* [EXTRACTED DATA]:
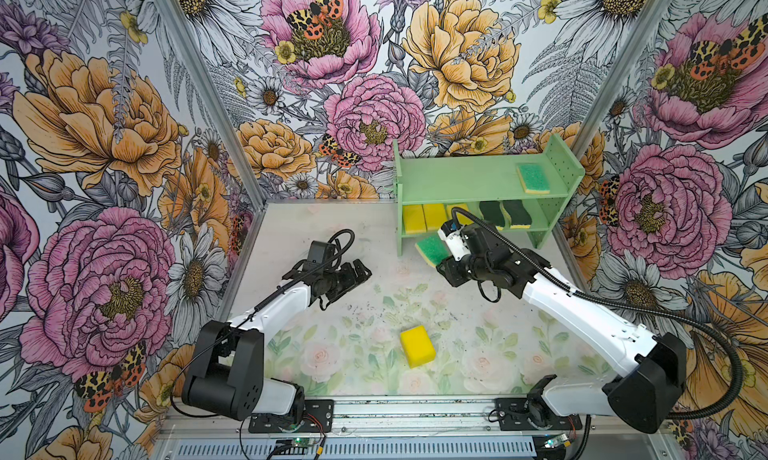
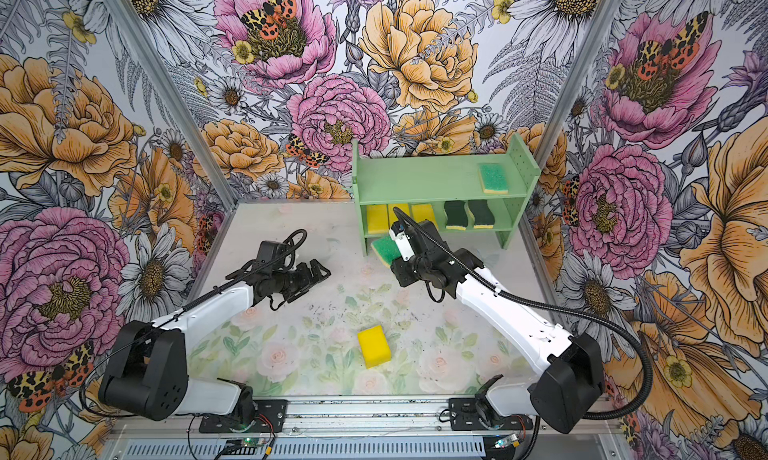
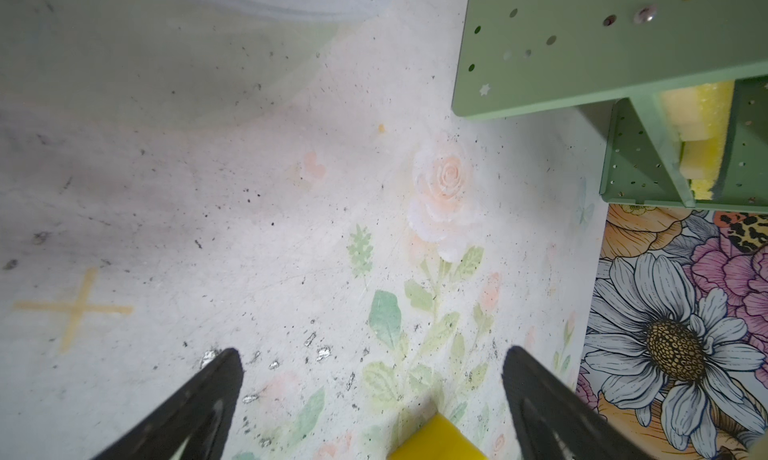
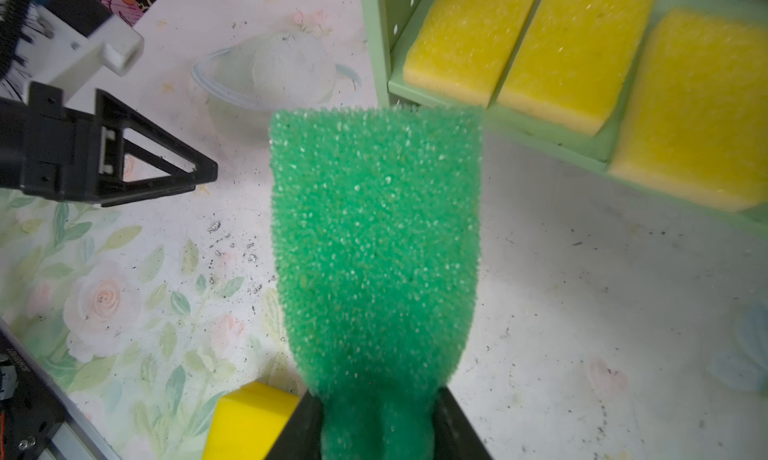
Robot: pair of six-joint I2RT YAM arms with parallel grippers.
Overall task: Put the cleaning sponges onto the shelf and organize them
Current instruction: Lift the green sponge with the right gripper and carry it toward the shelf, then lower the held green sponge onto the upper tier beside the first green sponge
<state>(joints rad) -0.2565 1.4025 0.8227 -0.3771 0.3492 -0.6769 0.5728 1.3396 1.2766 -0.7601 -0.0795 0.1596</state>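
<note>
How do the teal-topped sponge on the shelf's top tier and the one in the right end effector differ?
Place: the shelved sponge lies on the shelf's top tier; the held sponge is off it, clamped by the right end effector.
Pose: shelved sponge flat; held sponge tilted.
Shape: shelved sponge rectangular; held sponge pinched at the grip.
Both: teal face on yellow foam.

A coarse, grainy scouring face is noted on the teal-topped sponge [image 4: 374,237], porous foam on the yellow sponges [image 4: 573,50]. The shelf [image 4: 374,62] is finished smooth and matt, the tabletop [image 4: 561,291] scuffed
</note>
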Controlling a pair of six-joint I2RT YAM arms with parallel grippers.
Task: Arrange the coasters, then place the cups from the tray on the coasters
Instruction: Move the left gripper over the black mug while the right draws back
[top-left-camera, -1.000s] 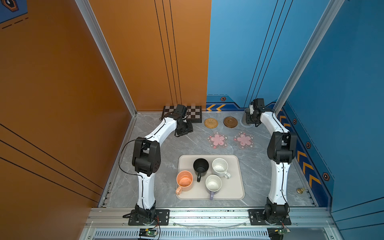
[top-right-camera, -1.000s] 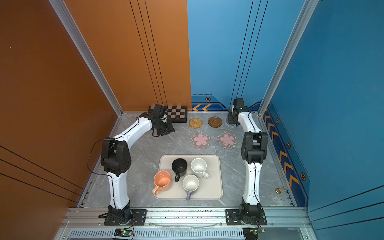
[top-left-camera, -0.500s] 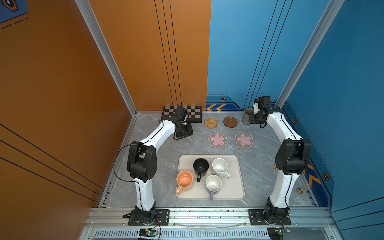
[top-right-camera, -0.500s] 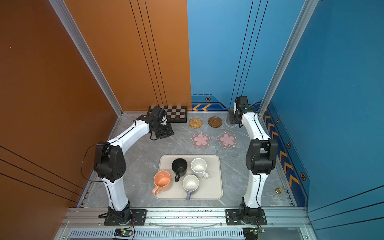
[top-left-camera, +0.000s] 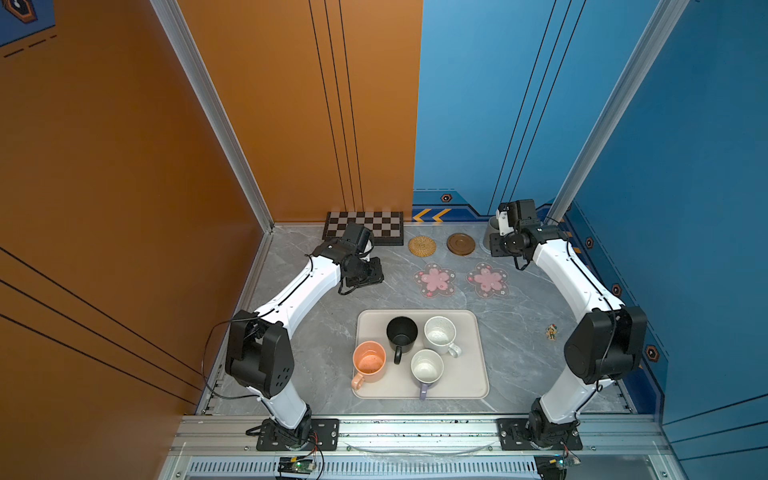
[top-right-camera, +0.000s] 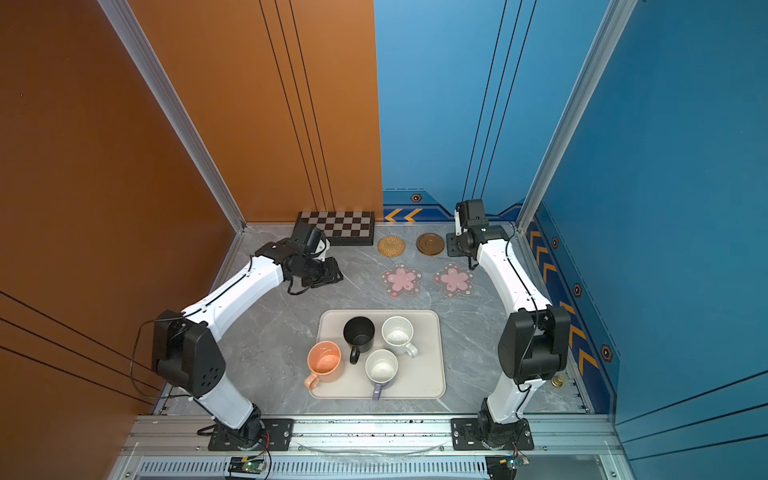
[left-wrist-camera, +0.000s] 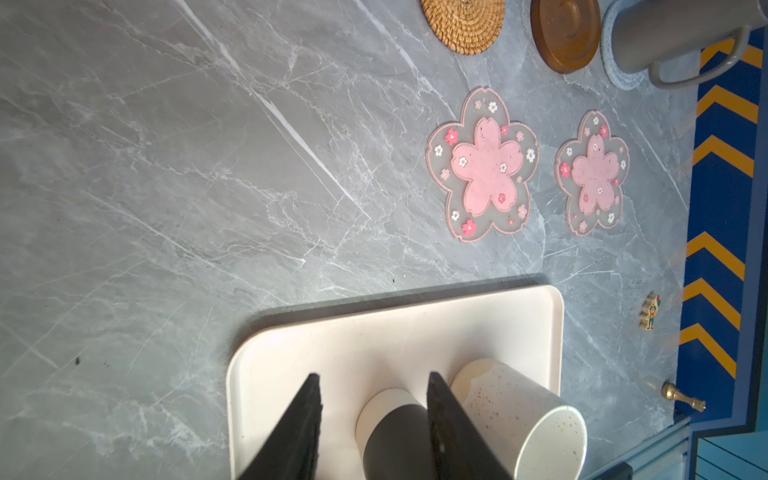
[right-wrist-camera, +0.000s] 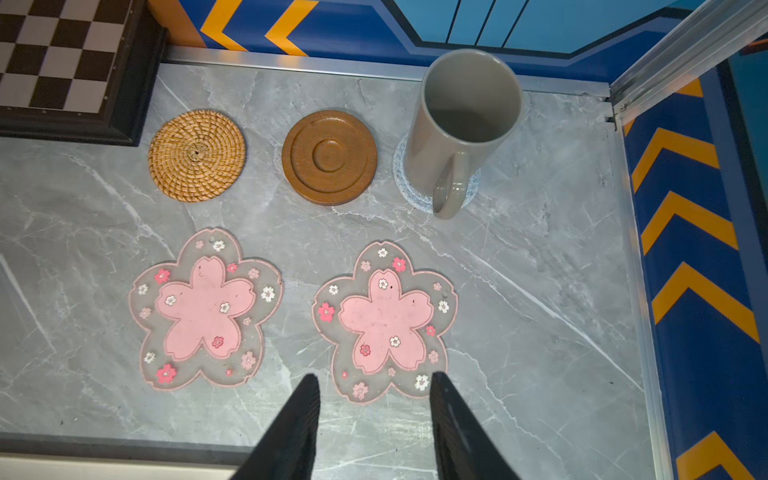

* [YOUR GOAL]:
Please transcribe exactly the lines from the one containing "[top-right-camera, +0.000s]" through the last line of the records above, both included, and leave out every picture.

* [SOLUTION FOR THIS PROBLEM]:
[top-right-camera, +0.000s] 
[left-wrist-camera, +0.000s] 
[right-wrist-camera, +0.000s] 

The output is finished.